If Manhattan ironises art-gallery peacocking and urban over-thinking, Nebraska is rooted in another, more ordinary America: the harrowed reticence, the middle-of-nowhere tedium, the engrained anti-ambition, the creeping death-behind-the-eyes. Car imagery, appropriately for a film heavy with inertia, courses throughout the film: Will's fat, obnoxious cousins taunt him for taking two days to drive from Montana to Hawthorne; Woody tells a younger mechanic he's using the wrong wrench; Ed is accused of stealing Woody's air compressor; Kate refuses to let her son Ross drive. With cars the only grammar the locals understand, the unusually sensitive David retorts in their own language and the final shot is a gently virtuosic two-fingers to Hawthorne's jackals.

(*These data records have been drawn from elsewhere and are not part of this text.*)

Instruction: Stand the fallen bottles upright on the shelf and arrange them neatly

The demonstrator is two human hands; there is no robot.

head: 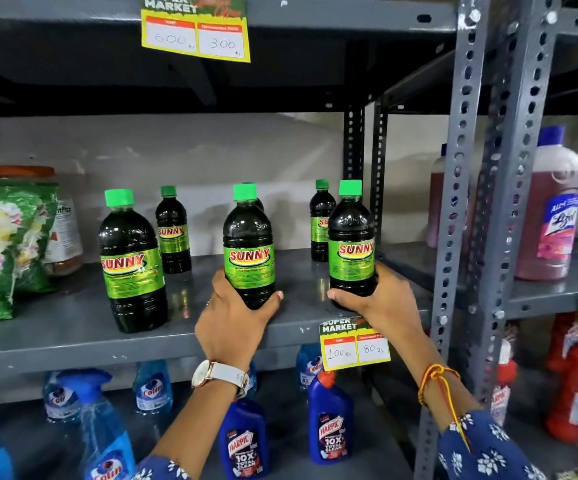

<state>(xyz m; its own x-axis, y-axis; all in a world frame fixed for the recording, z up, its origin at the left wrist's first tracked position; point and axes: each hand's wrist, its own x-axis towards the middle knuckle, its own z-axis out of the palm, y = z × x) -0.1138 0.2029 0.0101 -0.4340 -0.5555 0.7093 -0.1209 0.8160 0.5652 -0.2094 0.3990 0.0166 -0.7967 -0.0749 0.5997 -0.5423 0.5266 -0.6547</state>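
Observation:
Several dark bottles with green caps and green "Sunny" labels stand upright on the grey metal shelf point(72, 341). My left hand point(235, 317) grips the base of the middle front bottle point(248, 244). My right hand point(381, 299) grips the base of the right front bottle point(351, 237), near the shelf's front edge. A third front bottle point(129, 261) stands free at the left. Behind are two more, one at back left point(173, 230) and one at back right point(321, 220); another is mostly hidden behind the middle bottle. None lies on its side.
Green detergent bags point(0, 251) and a jar fill the shelf's left end. A perforated steel upright point(460, 202) stands right of my right hand, with pink Lizol bottles point(550, 216) beyond. A price tag point(355, 344) hangs on the shelf edge. Blue spray bottles and Harpic bottles point(329, 420) stand below.

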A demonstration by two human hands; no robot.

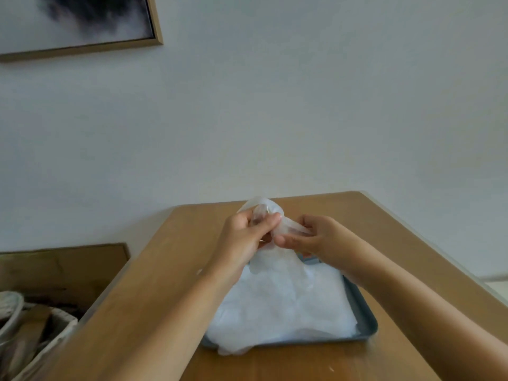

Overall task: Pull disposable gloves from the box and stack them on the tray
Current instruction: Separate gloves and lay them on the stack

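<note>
A thin translucent disposable glove (270,259) hangs between both hands above the far end of the tray. My left hand (246,237) pinches its crumpled upper part, which bulges up behind the fingers. My right hand (308,237) grips the glove just to the right, thumb and fingers closed on the plastic. Below them a grey-blue tray (367,317) sits on the wooden table and holds a loose pile of several clear gloves (283,309) that spills over its near left edge. The glove box is not in view.
The wooden table (154,298) runs to a white wall, with its right edge (428,243) close to my right arm. Left of the table, lower down, stand a cardboard box (63,268) and a woven basket (33,334). A framed picture (82,23) hangs on the wall.
</note>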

What an interesting film this is, a triumphant coming-of-old-age fable about family, memory and success, fimbriated with small-town pettiness. It's been a vintage year for quirky lost souls in US cinema (Noah Baumbach's charming Frances Ha; the Coens' beguiling Inside Llewyn Davis), but Nebraska, a wry mirror to a less glamorous, less immediately cinematic swathe of American society, is a particular triumph. Jean Renoir once said that "the only things that matter are the ones we remember". Though Woody remembers less and less as he gets older, and though everyone in the film (as in life) remembers things differently, David's act of kindness ensures that his father's final memories chime as much as possible with his wildest dreams.